> [Task brief]: Each line of the data below goes into the copy exactly; pictures do not.

> [Given data]:
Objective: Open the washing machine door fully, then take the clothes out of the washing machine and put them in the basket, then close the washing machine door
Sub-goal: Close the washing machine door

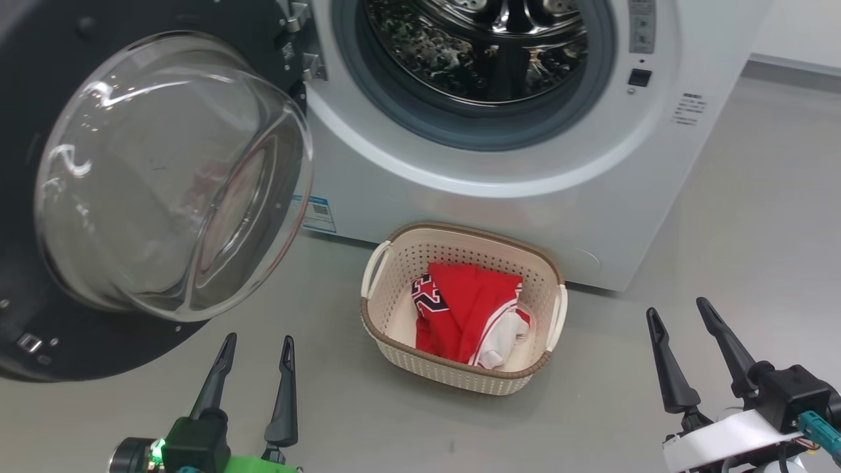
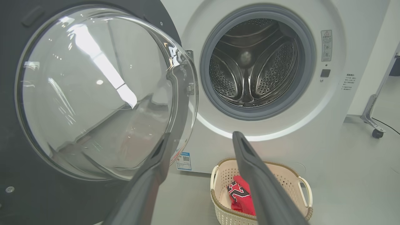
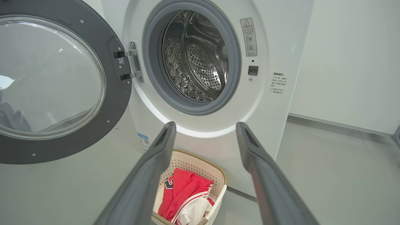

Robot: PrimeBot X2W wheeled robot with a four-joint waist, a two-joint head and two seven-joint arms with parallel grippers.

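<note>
— Clothes [image 1: 470,309]: report location.

— Inside the basket [image 1: 460,231], lower centre of the head view. Red fabric with white panels, bunched in one pile. A black-and-white number print faces up at the pile's left edge.

— Basket position?

— It stands on the grey floor [image 1: 723,230], just in front of the washing machine [image 1: 525,177] and below the drum opening. Whether its rim touches the white front panel, I cannot tell. A blue label [image 1: 318,213] sits on the panel to the basket's upper left.

— Washing machine door [image 1: 171,177]?

— Open. It occupies the upper left of the head view, hinged at the left side of the opening. The clear glass bowl bulges toward the camera, with the black rim around it.

— Drum [image 1: 486,46]?

— Top centre of the head view, inside a grey rubber ring. The left wrist view shows perforated steel walls and raised ribs.

— Left gripper [image 1: 259,338]?

— Lower left of the head view, tips pointing up the frame, just below the door's black rim and apart from it. Both dark fingers are spread wide, released. In the left wrist view the left gripper [image 2: 201,133] frames the machine front; one finger crosses the glass bowl's lower edge, the other crosses the basket.

— Right gripper [image 1: 676,307]?

— Lower right of the head view, over the floor, well apart from the basket. Fingers spread wide, released. In the right wrist view the right gripper [image 3: 206,123] has the basket and clothes between its fingers, farther off at the bottom centre.
</note>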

> [Task output]:
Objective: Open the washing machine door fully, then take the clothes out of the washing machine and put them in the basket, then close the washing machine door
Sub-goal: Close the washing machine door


Robot: PrimeBot X2W wheeled robot with a four-joint waist, a two-joint head and two seven-joint arms with parallel grippers.

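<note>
— Clothes [image 1: 470,309]: report location.

— Inside the basket [image 1: 460,231], lower centre of the head view. Red fabric with white panels, bunched in one pile. A black-and-white number print faces up at the pile's left edge.

— Basket position?

— It stands on the grey floor [image 1: 723,230], just in front of the washing machine [image 1: 525,177] and below the drum opening. Whether its rim touches the white front panel, I cannot tell. A blue label [image 1: 318,213] sits on the panel to the basket's upper left.

— Washing machine door [image 1: 171,177]?

— Open. It occupies the upper left of the head view, hinged at the left side of the opening. The clear glass bowl bulges toward the camera, with the black rim around it.

— Drum [image 1: 486,46]?

— Top centre of the head view, inside a grey rubber ring. The left wrist view shows perforated steel walls and raised ribs.

— Left gripper [image 1: 259,338]?

— Lower left of the head view, tips pointing up the frame, just below the door's black rim and apart from it. Both dark fingers are spread wide, released. In the left wrist view the left gripper [image 2: 201,133] frames the machine front; one finger crosses the glass bowl's lower edge, the other crosses the basket.

— Right gripper [image 1: 676,307]?

— Lower right of the head view, over the floor, well apart from the basket. Fingers spread wide, released. In the right wrist view the right gripper [image 3: 206,123] has the basket and clothes between its fingers, farther off at the bottom centre.
</note>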

The answer, as written, is complete.